Problem requirements:
In the copy, include all of the listing exactly and none of its pictures.
──────────────────────────────
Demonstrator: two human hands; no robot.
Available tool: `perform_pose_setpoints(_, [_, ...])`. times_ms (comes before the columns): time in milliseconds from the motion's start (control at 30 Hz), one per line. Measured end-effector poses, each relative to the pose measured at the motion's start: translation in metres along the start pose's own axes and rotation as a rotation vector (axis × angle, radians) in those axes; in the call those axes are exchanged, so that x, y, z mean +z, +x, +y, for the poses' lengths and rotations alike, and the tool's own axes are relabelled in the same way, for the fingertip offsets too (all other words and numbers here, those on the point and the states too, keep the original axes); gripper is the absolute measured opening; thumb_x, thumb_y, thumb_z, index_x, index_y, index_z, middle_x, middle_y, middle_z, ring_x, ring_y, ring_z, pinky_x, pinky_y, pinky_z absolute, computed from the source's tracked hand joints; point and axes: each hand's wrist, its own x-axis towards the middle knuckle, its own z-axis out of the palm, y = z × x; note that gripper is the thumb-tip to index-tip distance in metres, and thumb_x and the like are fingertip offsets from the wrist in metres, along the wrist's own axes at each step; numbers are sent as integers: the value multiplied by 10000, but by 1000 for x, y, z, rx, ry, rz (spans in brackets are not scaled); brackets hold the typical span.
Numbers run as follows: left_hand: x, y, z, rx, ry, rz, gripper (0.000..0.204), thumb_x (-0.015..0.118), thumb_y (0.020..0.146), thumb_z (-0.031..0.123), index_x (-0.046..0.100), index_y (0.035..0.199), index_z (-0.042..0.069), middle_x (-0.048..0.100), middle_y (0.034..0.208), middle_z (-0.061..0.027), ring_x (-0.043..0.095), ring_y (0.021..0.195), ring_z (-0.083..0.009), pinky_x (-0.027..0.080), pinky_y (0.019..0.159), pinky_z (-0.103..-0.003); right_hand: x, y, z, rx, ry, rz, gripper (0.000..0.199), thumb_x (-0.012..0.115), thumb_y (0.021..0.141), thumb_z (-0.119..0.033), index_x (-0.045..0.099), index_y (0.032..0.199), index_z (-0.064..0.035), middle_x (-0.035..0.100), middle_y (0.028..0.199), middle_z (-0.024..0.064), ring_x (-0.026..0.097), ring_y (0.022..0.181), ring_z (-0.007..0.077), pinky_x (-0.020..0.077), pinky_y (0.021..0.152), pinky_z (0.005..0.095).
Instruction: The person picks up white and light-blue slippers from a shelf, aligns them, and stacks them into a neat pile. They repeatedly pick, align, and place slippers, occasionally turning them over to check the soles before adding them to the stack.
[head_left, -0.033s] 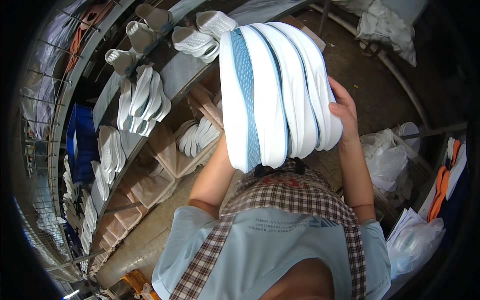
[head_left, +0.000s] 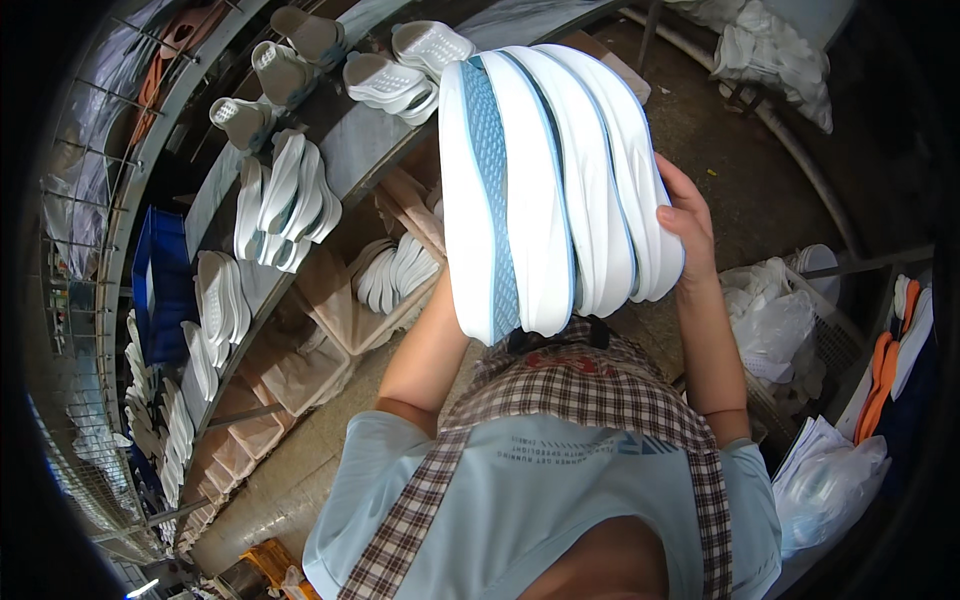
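Note:
A stack of several white shoe soles (head_left: 538, 200) with blue edges is held up in front of my chest. The soles stand on their sides, pressed together in a row. On the leftmost one a textured blue face shows. My right hand (head_left: 690, 225) grips the right end of the stack, thumb on the near outer sole and fingers curled behind. My left forearm (head_left: 428, 352) runs up behind the left end of the stack, which hides my left hand and its fingers.
On the left, a curved conveyor-like bench (head_left: 365, 150) carries more white soles (head_left: 295, 190) and grey-beige shoe forms (head_left: 285, 75). Beneath it are lined bins (head_left: 330, 300), one with white soles. A blue crate (head_left: 162, 285) stands farther left. Plastic bags (head_left: 770, 320) and orange pieces (head_left: 877, 385) lie at right.

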Motion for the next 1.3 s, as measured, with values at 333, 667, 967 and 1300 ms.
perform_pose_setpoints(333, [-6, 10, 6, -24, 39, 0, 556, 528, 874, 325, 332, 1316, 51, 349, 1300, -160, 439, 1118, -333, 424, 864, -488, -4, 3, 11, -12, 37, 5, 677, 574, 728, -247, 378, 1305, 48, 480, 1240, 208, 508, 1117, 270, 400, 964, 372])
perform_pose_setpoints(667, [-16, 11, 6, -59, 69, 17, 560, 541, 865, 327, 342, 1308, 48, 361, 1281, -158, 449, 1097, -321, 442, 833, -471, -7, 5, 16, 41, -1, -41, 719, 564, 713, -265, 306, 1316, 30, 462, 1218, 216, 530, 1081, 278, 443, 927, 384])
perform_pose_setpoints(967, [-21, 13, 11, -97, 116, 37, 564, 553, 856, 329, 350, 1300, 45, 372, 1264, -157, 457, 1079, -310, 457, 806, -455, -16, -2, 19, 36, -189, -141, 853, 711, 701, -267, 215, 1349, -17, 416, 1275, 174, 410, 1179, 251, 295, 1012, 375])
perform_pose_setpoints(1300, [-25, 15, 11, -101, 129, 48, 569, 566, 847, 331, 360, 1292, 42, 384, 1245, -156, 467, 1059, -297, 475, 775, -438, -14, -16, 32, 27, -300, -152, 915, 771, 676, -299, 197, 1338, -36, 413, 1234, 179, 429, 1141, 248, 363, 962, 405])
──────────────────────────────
Output of the exercise:
Demonstrator: two human hands; no robot.
Available tool: `perform_pose_setpoints(_, [_, ...])`. times_ms (comes before the columns): time in milliseconds from the motion's start (control at 30 Hz), one per line. Measured end-effector poses, each relative to the pose measured at the motion's start: translation in metres along the start pose's own axes and rotation as a rotation vector (axis × angle, radians) in those axes; in the call those axes are exchanged, so that x, y, z mean +z, +x, +y, for the poses' lengths and rotations alike, and the tool's own axes are relabelled in the same way, for the fingertip offsets too (all other words and numbers here, those on the point and the states too, keep the original axes); gripper is the absolute measured opening; thumb_x, thumb_y, thumb_z, index_x, index_y, index_z, middle_x, middle_y, middle_z, ring_x, ring_y, ring_z, pinky_x, pinky_y, pinky_z absolute, computed from the source's tracked hand joints; point and axes: each hand's wrist, its own x-axis towards the middle knuckle, its own z-axis out of the palm, y = z × x; note that gripper is the thumb-tip to index-tip distance in metres, and thumb_x and the like are fingertip offsets from the wrist in metres, along the wrist's own axes at each step; numbers are sent as integers: the value multiplied by 10000, but by 1000 for x, y, z, rx, ry, rz (spans in brackets are not scaled); brackets hold the typical span.
Numbers run as follows: left_hand: x, y, z, rx, ry, rz, gripper (0.000..0.204), thumb_x (-0.015..0.118), thumb_y (0.020..0.146), thumb_z (-0.031..0.123), index_x (-0.046..0.100), index_y (0.035..0.199), index_z (-0.042..0.069), middle_x (-0.048..0.100), middle_y (0.034..0.208), middle_z (-0.061..0.027), ring_x (-0.043..0.095), ring_y (0.021..0.195), ring_z (-0.083..0.009), pinky_x (-0.027..0.080), pinky_y (0.019..0.159), pinky_z (-0.103..-0.003); right_hand: x, y, z, rx, ry, rz, gripper (0.000..0.199), thumb_x (-0.012..0.115), thumb_y (0.021..0.141), thumb_z (-0.119..0.033), index_x (-0.045..0.099), index_y (0.032..0.199), index_z (-0.064..0.035), middle_x (-0.035..0.100), middle_y (0.028..0.199), middle_z (-0.024..0.064), ring_x (-0.026..0.097), ring_y (0.022..0.181), ring_z (-0.007..0.077), pinky_x (-0.020..0.077), pinky_y (0.021..0.152), pinky_z (0.005..0.095).
Instruction: The person picks up white and light-blue slippers from a shelf, aligns them, and stacks them into a neat pile. They repeatedly pick, align, and place slippers, occasionally turning them over to check the soles before adding them to the stack.
[head_left, -0.033s] 
[head_left, +0.000s] 
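Note:
A stack of several white shoe soles (head_left: 538, 200) with blue edges is held up in front of my chest. The soles stand on their sides, pressed together in a row. On the leftmost one a textured blue face shows. My right hand (head_left: 690, 225) grips the right end of the stack, thumb on the near outer sole and fingers curled behind. My left forearm (head_left: 428, 352) runs up behind the left end of the stack, which hides my left hand and its fingers.
On the left, a curved conveyor-like bench (head_left: 365, 150) carries more white soles (head_left: 295, 190) and grey-beige shoe forms (head_left: 285, 75). Beneath it are lined bins (head_left: 330, 300), one with white soles. A blue crate (head_left: 162, 285) stands farther left. Plastic bags (head_left: 770, 320) and orange pieces (head_left: 877, 385) lie at right.
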
Motion for the next 1.3 s, as measured, with values at 333, 667, 967 and 1300 ms.
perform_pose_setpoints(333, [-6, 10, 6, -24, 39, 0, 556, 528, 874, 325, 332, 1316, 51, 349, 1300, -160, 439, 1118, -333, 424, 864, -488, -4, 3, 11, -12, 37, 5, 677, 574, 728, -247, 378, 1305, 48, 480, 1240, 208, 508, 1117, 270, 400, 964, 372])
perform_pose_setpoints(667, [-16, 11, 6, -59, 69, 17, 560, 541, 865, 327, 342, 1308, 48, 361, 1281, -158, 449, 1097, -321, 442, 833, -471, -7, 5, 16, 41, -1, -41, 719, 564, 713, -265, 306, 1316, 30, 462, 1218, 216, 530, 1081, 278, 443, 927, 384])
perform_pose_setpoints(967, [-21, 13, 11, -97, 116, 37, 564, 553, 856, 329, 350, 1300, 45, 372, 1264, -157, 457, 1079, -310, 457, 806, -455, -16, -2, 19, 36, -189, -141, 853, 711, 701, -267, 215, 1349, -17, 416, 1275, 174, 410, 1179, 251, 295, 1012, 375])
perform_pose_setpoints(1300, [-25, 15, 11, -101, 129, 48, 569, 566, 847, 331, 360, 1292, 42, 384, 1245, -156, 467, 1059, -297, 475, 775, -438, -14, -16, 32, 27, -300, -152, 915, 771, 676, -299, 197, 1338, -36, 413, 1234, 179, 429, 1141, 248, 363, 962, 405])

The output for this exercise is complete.